Kembali rakit saya terhadang oleh antrean truk yg sungguh panjang dlm kemacetan oleh banjir yg masih setinggi dada orang remaja. Tetap betah pula sopir-sopir & kenek-kenek itu melantunkan bagian-kepingan lagu meningkahi irama dangdut yg tak kunjung padam. Bahkan yg beradu bidak-bidak catur sambil berendam dgn papan caturnya yg berayun-ayun oleh riak air yg dihembus angin atau sengaja diaduk-aduk oleh sejawatnya yg senantiasa mengganggu, diiringi ha ha ha he he he & olok-olok yg diuleg sepedas mungkin sehingga banjir itu tambah tepat mengharu-biru.

  Sampan Zulaiha | Cerpen Hasan Al Banna

Ketika para sopir & kenek itu menyaksikan gepokan lembaran uang yg bertumpuk-tumpuk di atas rakit saya itu, saya pasrah setulus mungkin.

”Ya, Allah, semuanya ini milik-Mu,” doa saya.

Seorang sopir mengambil segepok duit itu & menimpukkannya ke arah temannya sambil mencemooh, ”Lo ambil! Lo yg mata duitan! Ha ha ha!”

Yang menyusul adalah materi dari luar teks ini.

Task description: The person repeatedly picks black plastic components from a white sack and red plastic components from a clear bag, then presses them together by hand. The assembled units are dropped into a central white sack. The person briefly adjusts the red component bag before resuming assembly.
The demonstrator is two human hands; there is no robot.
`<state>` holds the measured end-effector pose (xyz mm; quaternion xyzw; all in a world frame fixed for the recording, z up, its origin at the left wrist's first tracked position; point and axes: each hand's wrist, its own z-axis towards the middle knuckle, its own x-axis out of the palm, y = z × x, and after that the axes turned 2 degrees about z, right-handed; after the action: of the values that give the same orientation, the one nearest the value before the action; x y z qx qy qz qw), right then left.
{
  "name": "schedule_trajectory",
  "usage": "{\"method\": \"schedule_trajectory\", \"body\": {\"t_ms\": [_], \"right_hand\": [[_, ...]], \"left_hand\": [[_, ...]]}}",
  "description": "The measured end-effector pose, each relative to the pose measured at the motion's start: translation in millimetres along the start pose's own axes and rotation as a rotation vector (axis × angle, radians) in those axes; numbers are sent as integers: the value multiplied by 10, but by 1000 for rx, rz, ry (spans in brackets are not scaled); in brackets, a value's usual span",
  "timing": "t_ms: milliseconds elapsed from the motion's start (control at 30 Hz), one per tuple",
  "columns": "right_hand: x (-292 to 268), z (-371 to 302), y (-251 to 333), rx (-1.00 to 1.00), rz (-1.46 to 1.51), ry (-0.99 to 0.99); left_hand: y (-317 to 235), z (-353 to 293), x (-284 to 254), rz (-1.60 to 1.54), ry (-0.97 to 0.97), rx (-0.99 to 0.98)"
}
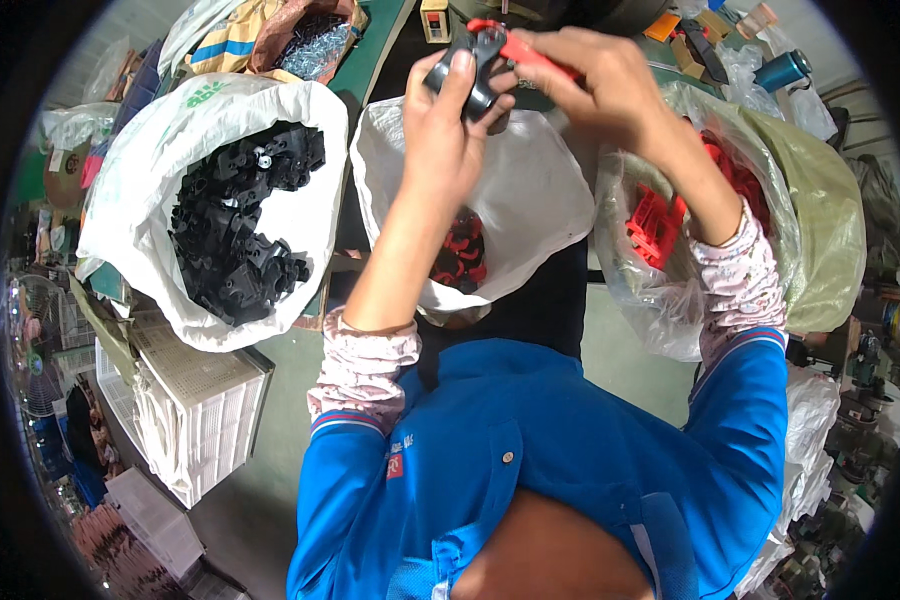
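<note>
At the top centre, my left hand (440, 140) has its fingers closed around a black moulded plastic part (480, 92). My right hand (610, 85), slightly blurred, grips a red plastic piece (526, 52) that meets the black part at its upper end. Whether the two are joined I cannot tell. Below my hands a white bag (535, 190) hangs open, with red-and-black pieces (460, 255) at its bottom. Black plastic parts (235, 215) fill another white bag (135, 200) on the left. Red plastic parts (655, 225) lie in a clear bag (620, 290) under my right forearm.
A bag of metal screws (315, 48) sits at the back left, and a small box (435, 22) stands on the green bench (380, 50). At the back right is a blue cylinder (782, 70) among packaging. White plastic crates (205, 410) stand on the floor at left.
</note>
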<state>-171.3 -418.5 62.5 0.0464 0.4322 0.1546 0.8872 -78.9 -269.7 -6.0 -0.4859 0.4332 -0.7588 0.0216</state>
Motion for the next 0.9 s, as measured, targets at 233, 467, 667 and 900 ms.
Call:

Teman yg kena timpuk itu melempar duit itu ke teman yg lain sambil berteriak, ”Gue ude konglomerat. Lo aja ambil yg masih kere!”

Akhirnya semua sopir & kenek itu berebut duit di atas rakit saya & saling timpuk-menimpuk sejadi-risikonya. Keadaan jadi semrawut & meriah. Penuh lawakan & semprotan kata-kata konyol. Tentu banyak gepokan uang itu yg jatuh ke dlm air & tenggelam.

”Ya, Allah, bukakan mata mereka. Itu duit beneran & mereka boleh merebutnya,” doa saya dgn kenceng.

Anehnya para sopir & kenek itu, subhanallah, menyelam & menyelamatkan seluruh duit yg karam & mengembalikannya di atas rakit saya. Lalu mereka mendorong rakit agar saya meneruskan perjalanan. Saya terkesima. Seperti mati berdiri. Bagaimana mungkin mereka tak menyadari, uang yg saya bawa itu uang sungguhan. Bukan duit mainan. Masya Allah. Tuhan punya planning.

Sesampai di rumah, ibu, ayah, kedua adik saya, & para santri dgn sejumlah ustadnya yg masih menginap menyambut saya dgn sukacita.

Ketika ibu mengenali saya menjinjing uang yg bukan main banyaknya itu, menyuruh saya membuang seluruh duit itu dgn mendorong rakit menjauh dr rumah. Menurut ibu, itu uang haram yg belum tentu dr Kiai Zaim Zaman. Dalam hati saya menyesal, kenapa saya tak menyembunyikan segepok dua di dlm baju saya.

Malam harinya saya tak mampu tidur alasannya adalah perut keroncongan. Persediaan kuliner habis sementara jumlah orang yg menginap di rumah bertambah setiap harinya. Dengan sebungkus mi-instan yg dibagi dua orang, semakin kentara kami butuh tunjangan yg tak kunjung tiba.

Pagi harinya kami dikagetkan oleh teriakan ibu, ”Rakit itu kembali ke tempat tinggal!” yg disambut seisi rumah dgn kagum.

Ini artinya bergepok-gepok duit itu kembali ke tangan kami. Subhanallah.